Mutfak enflasyonu daha yüksek

Nisan ayında yıllık TÜFE oranı yüzde 10.94 oldu. Yıllık TÜFE oranı, işçi ve memurlar için önemlidir... Çünkü ücret ve maaşlar, satın alma gücünü korumak için bu orana göre artırılıyor. Ancak bu oranlar TÜİK'in harcama sepetindeki oranlara göre oluşturulmuş, zengin ve fakirin ortalamasıdır.

TÜFE sepetinde en önemli harcama gurubu gıda ve alkolsüz içeceklerdir.
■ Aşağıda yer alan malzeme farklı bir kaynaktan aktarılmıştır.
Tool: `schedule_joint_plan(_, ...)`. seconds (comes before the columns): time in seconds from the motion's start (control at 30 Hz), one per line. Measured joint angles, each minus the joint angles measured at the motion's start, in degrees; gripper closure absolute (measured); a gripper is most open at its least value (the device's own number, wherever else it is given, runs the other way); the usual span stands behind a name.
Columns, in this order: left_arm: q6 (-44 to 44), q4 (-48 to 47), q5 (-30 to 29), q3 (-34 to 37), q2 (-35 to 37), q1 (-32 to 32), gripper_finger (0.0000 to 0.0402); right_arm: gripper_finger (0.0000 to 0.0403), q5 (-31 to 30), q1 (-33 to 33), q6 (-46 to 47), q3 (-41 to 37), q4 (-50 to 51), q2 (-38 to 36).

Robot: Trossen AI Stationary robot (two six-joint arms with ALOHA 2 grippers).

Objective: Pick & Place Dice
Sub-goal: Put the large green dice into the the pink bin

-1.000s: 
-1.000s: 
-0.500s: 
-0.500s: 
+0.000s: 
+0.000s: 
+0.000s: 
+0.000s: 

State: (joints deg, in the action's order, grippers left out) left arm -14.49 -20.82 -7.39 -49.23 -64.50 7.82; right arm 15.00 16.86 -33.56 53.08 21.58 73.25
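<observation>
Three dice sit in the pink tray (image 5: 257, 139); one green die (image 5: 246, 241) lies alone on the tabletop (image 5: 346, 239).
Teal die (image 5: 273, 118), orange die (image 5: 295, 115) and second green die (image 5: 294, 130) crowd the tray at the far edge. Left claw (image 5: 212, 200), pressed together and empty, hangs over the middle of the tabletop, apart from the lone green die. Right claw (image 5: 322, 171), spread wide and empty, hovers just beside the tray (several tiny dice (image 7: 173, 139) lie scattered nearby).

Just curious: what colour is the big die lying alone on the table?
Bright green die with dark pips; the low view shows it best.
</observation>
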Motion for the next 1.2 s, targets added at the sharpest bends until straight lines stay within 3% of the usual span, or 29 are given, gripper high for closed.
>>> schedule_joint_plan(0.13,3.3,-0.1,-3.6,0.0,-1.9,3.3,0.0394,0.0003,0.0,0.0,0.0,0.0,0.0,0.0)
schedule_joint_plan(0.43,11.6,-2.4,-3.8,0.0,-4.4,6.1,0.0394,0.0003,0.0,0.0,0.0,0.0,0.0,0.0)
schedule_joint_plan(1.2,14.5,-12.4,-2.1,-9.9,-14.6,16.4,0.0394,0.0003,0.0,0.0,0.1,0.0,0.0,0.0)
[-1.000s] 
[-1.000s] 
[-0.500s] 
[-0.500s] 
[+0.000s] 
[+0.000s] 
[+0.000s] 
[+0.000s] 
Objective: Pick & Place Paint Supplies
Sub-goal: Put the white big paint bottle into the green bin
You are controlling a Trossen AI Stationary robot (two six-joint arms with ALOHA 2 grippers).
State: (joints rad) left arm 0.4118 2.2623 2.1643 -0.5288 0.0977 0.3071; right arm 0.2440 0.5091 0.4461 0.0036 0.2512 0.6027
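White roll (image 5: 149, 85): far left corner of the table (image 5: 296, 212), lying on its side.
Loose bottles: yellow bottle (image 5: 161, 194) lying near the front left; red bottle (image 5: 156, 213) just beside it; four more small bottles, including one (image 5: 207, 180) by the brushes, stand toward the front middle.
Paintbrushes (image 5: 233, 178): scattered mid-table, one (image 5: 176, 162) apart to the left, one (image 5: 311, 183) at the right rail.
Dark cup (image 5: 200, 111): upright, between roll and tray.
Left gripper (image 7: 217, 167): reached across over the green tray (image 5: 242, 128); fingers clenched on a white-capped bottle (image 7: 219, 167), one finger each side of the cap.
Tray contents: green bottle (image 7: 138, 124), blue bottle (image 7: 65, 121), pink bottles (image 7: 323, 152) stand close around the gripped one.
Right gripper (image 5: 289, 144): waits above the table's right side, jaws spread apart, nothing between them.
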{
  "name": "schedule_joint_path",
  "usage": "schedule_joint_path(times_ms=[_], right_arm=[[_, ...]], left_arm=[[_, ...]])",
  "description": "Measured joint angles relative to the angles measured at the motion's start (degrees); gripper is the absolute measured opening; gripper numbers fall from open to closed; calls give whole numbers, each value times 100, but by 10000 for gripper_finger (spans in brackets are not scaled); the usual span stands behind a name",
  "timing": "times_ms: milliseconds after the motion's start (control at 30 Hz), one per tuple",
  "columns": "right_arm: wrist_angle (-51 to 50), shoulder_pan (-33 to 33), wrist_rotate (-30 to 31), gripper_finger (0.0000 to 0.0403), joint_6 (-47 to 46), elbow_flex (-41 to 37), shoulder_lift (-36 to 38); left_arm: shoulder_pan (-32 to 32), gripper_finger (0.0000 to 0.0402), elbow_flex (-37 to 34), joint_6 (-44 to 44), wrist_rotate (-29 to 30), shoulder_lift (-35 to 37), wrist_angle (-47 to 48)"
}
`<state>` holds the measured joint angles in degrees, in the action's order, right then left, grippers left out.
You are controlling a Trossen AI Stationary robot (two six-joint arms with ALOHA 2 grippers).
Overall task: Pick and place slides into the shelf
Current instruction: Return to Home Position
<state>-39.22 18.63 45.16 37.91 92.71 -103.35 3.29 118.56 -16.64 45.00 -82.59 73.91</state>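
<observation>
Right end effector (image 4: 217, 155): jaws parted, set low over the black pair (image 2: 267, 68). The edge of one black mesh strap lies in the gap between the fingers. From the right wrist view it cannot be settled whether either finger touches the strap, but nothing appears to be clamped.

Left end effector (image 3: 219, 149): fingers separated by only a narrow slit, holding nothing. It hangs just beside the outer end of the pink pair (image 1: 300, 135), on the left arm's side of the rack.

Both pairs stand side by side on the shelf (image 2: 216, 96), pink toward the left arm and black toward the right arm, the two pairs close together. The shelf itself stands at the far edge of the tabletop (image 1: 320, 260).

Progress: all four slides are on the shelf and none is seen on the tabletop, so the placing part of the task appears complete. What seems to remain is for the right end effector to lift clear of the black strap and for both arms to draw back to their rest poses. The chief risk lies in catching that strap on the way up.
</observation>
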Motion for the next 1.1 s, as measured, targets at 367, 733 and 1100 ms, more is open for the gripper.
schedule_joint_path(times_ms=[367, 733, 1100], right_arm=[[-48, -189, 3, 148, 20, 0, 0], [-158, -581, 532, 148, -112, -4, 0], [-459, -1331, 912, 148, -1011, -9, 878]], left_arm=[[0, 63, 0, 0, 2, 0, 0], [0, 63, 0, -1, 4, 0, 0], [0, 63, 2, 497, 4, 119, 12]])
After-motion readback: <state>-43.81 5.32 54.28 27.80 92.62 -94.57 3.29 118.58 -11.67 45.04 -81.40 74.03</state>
Gıda ve alkolsüz içeceklerin  TÜİK'in harcama sepeti içindeki payı yüzde 22.77'dir. Gıda ve alkolsüz içeceklerin yüzde 10,94 olan enflasyona katkısı 2.57 yüzde puandır.

Ne var ki, gıda ve alkolsüz içeceklerin (Musluk suyu içemeyeceğine göre) düşük gelir guruplarının harcama sepeti içindeki payı en az yüzde 40'tır. Bu orana göre gıda ve alkolsüz içeceklerin enflasyona katkısı daha yüksek 4.51 yüzde puan olacaktır. Arada 1.94 yüzde puan fark var.

Yine düşük gelirli gruplar için bir diğer önemli harcama gurubu konut harcamalarıdır. Bu gurubun TÜİK'in harcama sepeti içindeki payı yüzde 14.34'tür. Konut harcamalarında  yıllık TÜFE oranı yüzde 14.52'dir. TÜİK hesabına göre, konutun TÜFE'ye katkısı 2.08 puandır.

Gerçekte ise konut harcamalarının düşük gelir grupları harcama sepeti içindeki payı en az yüzde 25'tir. Bu durumda düşük gelir guruplarında konut harcamalarının yıllık enflasyona katkısı 3.63 puana çıkıyor. Arada 1.55 yüzde puan fark var.

Bu hesaba göre, TÜİK sepetinde düşük gelir guruplarının gıda ve konut harcamalarının sepet içindeki payı yüzde 65 oluyor. Diğer yüzde 35 harcamalarını da yıllık enflasyon 10.94 üstünden değerlendirirsek  düşük gelir gurupları ile işçi ve memurun 2020 nisan ayı yıllık TÜFE oranı yüzde  12.07 oluyor.

Özetle; mutfak enflasyonu da dediğimiz düşük gelir guruplarının geçinme enflasyonu açıklanan enflasyondan 1.13 yüzde puan daha yüksektir.

İşçi ve memura, ortalama TÜFE oranında zam yaparsanız birde büyümeden pay vermezseniz bu kesimin  satın alma gücü düşmüş olur. Gelir dağılımı bozulur.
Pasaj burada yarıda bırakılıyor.